These crowd-free beaches are the city’s best-kept secrets

Ashbridges Bay is a sea of volleyball courts. The Bluffs are too busy. Here, five pristine shores to escape the swarms

These crowd-free beaches are the city's best-kept secrets
Photograph by Daniel Neuhaus
The hidden retreat

Just beyond the eastern edge of Balmy Beach, a secluded triangle of sand protrudes from the R. C. Harris Water Treatment Plant (don’t worry: it pumps lake water in, not waste out). The fact that it’s only accessible via the facility’s grounds is a twofer: it prevents hordes from intruding on the peaceful hideaway, and it forces those who do visit to marvel at the stately art deco palace.

The east-end refuge

Rouge Park is the GTA’s largest, lushest green space: 5,000 hectares of wetlands, hiking trails, golf courses and sprawling forest. Accordingly, Rouge Beach, the sandy getaway that lies at its foot, attracts some swimmers, fishers and strollers from Scarborough and Pickering, but the city’s easternmost beach is positively serene relative to the zoo that takes over Woodbine every summer.

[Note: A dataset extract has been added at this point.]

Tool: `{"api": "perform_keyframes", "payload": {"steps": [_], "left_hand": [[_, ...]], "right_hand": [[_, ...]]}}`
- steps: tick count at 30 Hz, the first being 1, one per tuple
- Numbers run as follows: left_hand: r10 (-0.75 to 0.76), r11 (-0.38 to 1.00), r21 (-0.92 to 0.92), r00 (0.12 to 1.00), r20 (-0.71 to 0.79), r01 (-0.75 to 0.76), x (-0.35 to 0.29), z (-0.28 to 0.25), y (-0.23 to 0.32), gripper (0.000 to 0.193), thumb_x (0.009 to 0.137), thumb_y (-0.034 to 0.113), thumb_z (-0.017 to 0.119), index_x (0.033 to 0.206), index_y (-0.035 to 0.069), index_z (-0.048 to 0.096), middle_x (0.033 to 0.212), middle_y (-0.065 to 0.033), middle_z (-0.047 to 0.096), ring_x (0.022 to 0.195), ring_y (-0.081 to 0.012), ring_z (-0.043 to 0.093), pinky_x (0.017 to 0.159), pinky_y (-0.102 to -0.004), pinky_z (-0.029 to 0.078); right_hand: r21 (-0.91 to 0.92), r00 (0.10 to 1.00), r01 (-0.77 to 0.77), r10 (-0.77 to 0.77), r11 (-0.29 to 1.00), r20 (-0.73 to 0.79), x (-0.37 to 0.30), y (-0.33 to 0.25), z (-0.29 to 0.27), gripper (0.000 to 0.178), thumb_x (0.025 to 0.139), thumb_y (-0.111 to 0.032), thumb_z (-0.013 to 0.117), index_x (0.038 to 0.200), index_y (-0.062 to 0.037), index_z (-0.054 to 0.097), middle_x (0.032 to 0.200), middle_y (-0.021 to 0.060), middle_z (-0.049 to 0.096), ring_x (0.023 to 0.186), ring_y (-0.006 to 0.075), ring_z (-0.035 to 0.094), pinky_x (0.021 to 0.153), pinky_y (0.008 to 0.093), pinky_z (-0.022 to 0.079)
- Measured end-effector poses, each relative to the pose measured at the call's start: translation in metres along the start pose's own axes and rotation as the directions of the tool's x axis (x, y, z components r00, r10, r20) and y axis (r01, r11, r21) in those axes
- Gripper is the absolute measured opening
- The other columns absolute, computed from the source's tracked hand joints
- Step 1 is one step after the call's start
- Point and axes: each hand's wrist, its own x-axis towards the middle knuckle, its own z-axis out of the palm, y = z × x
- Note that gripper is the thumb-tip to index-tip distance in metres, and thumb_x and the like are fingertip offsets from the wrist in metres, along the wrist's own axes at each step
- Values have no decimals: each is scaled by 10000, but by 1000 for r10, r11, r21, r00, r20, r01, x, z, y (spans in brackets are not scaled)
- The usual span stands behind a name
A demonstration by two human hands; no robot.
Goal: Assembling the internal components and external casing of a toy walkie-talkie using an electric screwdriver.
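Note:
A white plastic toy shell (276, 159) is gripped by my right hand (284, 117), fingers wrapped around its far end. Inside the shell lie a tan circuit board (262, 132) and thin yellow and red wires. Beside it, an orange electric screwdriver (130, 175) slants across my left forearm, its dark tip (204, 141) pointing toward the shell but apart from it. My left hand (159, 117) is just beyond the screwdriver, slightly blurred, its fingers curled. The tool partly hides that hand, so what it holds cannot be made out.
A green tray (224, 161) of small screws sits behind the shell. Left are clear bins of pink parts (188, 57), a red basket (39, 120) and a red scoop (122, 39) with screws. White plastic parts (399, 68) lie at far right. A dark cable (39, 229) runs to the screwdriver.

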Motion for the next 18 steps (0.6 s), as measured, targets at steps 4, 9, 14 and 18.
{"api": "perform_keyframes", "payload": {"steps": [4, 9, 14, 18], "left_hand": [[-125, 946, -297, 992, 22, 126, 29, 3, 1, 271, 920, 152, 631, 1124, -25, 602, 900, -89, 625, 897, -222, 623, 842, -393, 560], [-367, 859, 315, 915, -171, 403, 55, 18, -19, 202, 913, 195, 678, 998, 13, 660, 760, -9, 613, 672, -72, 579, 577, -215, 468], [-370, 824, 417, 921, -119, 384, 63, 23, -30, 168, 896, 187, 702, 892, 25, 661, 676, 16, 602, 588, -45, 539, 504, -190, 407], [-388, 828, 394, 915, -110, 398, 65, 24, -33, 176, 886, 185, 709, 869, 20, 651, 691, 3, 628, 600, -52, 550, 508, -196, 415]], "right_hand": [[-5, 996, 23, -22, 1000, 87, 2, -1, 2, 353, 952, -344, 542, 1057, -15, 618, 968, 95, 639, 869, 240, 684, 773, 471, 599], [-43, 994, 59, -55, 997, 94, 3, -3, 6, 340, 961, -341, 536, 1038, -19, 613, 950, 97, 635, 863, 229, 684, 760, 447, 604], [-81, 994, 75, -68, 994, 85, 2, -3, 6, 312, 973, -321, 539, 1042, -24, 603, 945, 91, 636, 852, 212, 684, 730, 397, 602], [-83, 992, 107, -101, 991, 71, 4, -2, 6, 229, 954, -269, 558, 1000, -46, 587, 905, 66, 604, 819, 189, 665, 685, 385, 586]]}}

The urban explorer’s escape

At the mouth of Scarborough’s Highland Creek, East Point Park’s shore doesn’t look like much: stony sand, unkempt beach grass, driftwood strewn about. But this overlooked stretch of waterfront is an adventurer’s playground. West of the entrance there’s a network of bush trails and empty beachfronts that spans multiple parks—Greyabbey, Guild, South Marine, Sylvan—before running into the Bluffs.

The suburban secret

Marie Curtis Park’s calm, sandy shore sits at the foot of Etobicoke Creek, which separates Toronto from Mississauga. The unassuming little beach, about a five-minute walk from the Long Branch streetcar and GO stops, can accommodate sunbathers and a DIY volleyball court or two. For overheated wee ones, there’s a new splash pad with colourful spitting dinosaurs nearby.

The canine haven

There’s a sanctioned off-leash area at Colonel Samuel Smith Park, but dogs roam free all over the hook-shaped peninsula, which juts out of the south end of New Toronto. Though the semicircular beach doesn’t offer a ton of real estate, its unrivalled view of the downtown skyline attracts in-the-know pet owners, layabouts and the occasional kite-surfer.